Along with scoring what would be brought back is TALENT determining who wins the Cup from year to year rather than who has the hottest goaltender going into the playoffs.
I get that but I take issue with the notion that goalies are unskilled lugs who would scarcely be able to play if they didn't have a plethora of equipment turning them from house leaguers into pros. I'm being hyperbolic of course, but so was the post I responded to (I hope).
You can still score against the trap. The DPE was trap happy but they never called obstruction. Fast teams can beat the trap and put the trapping team at a severe disadvantage. The NHL should enforce obstruction more heavily because "interference" is given way too much leeway. But blocking shots and line matching aren't going away. I don't like watching a team trap, but I also don't think teams should neglect defense in order to score. Parity in the league means every team's structure is different, so a team like the one I support won't be able to score 3-3.5 gpg in a given season because the top end offensive talent isn't there.

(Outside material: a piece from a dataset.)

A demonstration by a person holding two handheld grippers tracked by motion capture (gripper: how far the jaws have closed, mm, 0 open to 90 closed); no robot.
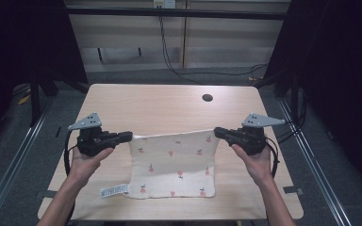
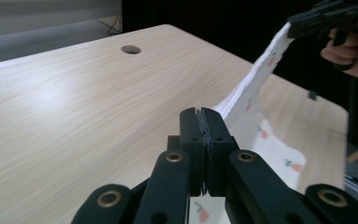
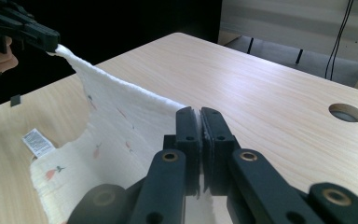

There's also the fact that teams that are accused of sitting on the leads and winning games rarely do so when it counts, which leads me to believe some people misrepresent the current state of NHL hockey.
I guess I'm in the minority who thinks that the post season play we saw from the Kings represents some of the very best, most well rounded hockey possible. No one went all Lemiuex on everybody but they had balanced scoring through 4 lines, a star goaltender, a star defenseman, and two centers (one a star) who played at an extremely high level. They killed teams by running a very aggressive forecheck and anything that squeaked through the neutral zone was punished physically.
I agree that riding a hot goaltender into the playoffs occurs with some frequency, but the teams that make it without much offensive flair (if they do make it) all have strong defensive corps and forwards who excel on both sides of the puck. Again, you have back to back smythe winning goalies who deserved it, but the award could have went to a handful of deserving players in those runs. 2009-2010 was 2 full seasons ago. The only "boring" defensive team that did anything was the Canadiens who simply played to the strengths of their personnel. Certainly the Flyers and the Hawks exposed two 'average' goaltenders for what they were-average.
I guess my ultimate point is that while goaltending equipment size is a factor (and player equipment size in general), it should be well below obstruction not being called, shot blocking, and defensive systems on the list of things 'bogging down the game' to some people. I just can't buy that goalies aren't skilled. Doesn't compute.